RFID cards mean there is no maintenance — like cleaning off a POS or user assistance — needed.

Like other fleet players, the firm had integrated telematics solutions into its card tool, allowing for automated odometer readings and added fraud prevention methods.

Telematics have become a must-have for fleet payments technology as fuel fraud and similar fleet-related crime rises. A recent report from Shell, for instance, found that nearly two-thirds of fleet managers in the U.K. market cited fuel fraud as a top concern.

More than a quarter of fleet professionals surveyed admitted they had seen a coworker engage in fraudulent activity, too.

“Because fuel is such a valuable resource, it will always attract criminal behavior,” said Shell U.K. Commercial Fleet Sales Manager Scott McGregor when the research was released last week.

While gas siphoning is no longer an issue with electronic vehicle fleets, there can be issues of unauthorized use of a charging station, while fleet managers will continue to need insight into where their drivers are and how they’re spending corporate funds.

ChargePoint’s introduction of a fleet card solution represents the need for ease of payment when gaining traction among corporate users of a disruptive technology like EV.

But the firm’s fuel card solution doesn’t necessarily mean fleet managers can pay for charge time with an electronic payment technology. Solomon explained that, once a month, fleet managers are sent an invoice that outlines the fleet card spend for that billing cycle. That invoice is then paid for by ACH or paper check, he explained. Spend on the RFID card can also automatically be charged to a PayPal account or credit card for smaller fleets.
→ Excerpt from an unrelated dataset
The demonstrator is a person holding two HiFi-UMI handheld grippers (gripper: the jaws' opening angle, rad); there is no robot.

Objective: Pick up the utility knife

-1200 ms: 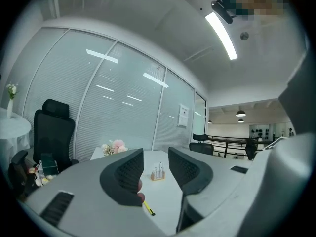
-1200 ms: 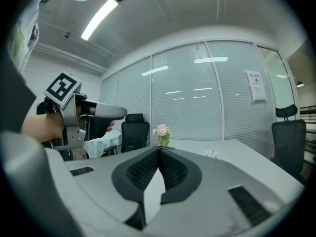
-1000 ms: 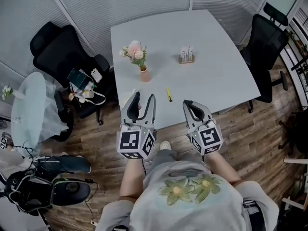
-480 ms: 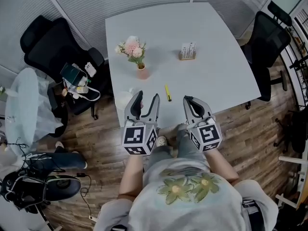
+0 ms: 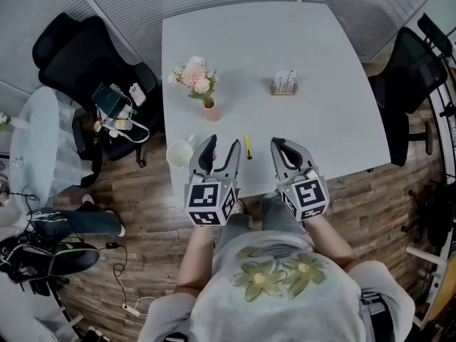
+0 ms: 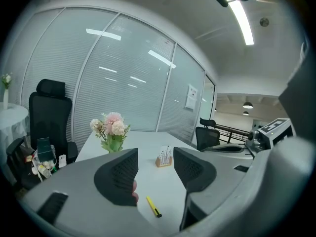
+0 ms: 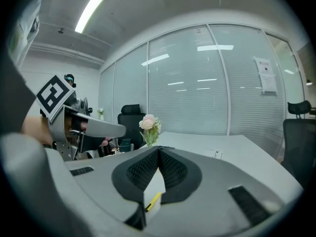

The dependence on monthly invoices may not be ideal for fleet managers — let alone making the decision to entirely overhaul a gasoline fleet to electronic. But the impact on the bottom line for fleet managers is attractive, Solomon said.

On top of the added value of providing an image of sustainability to a corporation, the savings from electronic fuel cancel out the higher costs of procuring electronic vehicles, compared to gas ones, the executive added. “The economics alone add to the allure of the fleet manager,” he said.

According to both Solomon and Peterson, fleets were some of the earliest adopters of ChargePoint’s offerings, and today, they have some massive fleets on their clientele list. Adding a fleet payments solution, Peterson said, is likely to help propel corporate adoption of their tool.

But the rising sophistication of fleet cards — from telematics integration to automatic spend analysis and fraud detection — will likely mean fleet managers will demand more sophisticated payment solutions from emerging technologies like electronic vehicles. The launch of the RFID card suggests these disruptive technology developers, like ChargePoint, are listening to corporates’ payments needs.